# [To do]
Go through the data from its first line and retype each line, stopping once the line containing "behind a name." has been retyped.

◆ ◆ ◆ ◆

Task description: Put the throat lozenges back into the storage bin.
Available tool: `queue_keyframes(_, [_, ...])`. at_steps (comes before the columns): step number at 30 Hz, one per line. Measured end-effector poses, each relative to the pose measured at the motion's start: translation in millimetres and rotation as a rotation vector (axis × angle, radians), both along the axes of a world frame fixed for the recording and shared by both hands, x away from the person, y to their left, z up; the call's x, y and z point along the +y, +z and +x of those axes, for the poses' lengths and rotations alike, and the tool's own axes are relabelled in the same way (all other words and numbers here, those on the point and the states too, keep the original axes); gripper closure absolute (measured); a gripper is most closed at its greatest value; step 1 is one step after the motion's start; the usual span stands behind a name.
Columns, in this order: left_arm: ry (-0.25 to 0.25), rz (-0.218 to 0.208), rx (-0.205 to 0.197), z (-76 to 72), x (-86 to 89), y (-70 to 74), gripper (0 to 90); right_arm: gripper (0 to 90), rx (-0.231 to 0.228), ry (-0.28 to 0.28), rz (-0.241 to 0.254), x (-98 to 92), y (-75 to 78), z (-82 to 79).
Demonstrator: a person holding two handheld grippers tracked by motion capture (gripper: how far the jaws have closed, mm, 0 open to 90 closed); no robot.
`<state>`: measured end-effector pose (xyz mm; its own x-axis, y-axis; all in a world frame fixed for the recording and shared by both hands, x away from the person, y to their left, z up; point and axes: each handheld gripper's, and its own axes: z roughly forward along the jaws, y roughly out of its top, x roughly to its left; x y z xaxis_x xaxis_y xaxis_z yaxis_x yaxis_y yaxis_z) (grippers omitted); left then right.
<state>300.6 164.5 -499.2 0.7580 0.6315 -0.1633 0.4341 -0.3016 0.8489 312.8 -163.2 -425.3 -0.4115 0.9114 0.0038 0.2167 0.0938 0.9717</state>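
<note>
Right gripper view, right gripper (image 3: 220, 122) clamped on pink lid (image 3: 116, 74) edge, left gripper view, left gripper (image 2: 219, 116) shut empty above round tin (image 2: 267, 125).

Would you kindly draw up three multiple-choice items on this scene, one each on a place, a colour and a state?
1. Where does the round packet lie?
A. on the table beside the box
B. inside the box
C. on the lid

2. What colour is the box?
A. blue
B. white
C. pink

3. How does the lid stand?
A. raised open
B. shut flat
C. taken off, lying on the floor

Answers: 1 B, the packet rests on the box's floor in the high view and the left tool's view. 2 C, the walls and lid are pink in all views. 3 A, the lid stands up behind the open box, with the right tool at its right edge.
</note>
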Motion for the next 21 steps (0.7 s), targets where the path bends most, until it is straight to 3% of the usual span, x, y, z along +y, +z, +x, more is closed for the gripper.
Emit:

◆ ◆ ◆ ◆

# [Result below]
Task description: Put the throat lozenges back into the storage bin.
Available tool: `queue_keyframes(_, [_, ...])`. at_steps (comes before the columns): step number at 30 Hz, one per line. Measured end-effector poses, each relative to the pose measured at the motion's start: translation in millimetres and rotation as a rotation vector (axis × angle, radians), both along the axes of a world frame fixed for the recording and shared by both hands, x away from the person, y to their left, z up; the call's x, y and z point along the +y, +z and +x of those axes, for the poses' lengths and rotations alike, and the tool's own axes are relabelled in the same way (all other words and numbers here, those on the point and the states too, keep the original axes); gripper closure absolute (measured); a gripper is most closed at its greatest value; step 1 is one step after the motion's start; the usual span stands behind a name.

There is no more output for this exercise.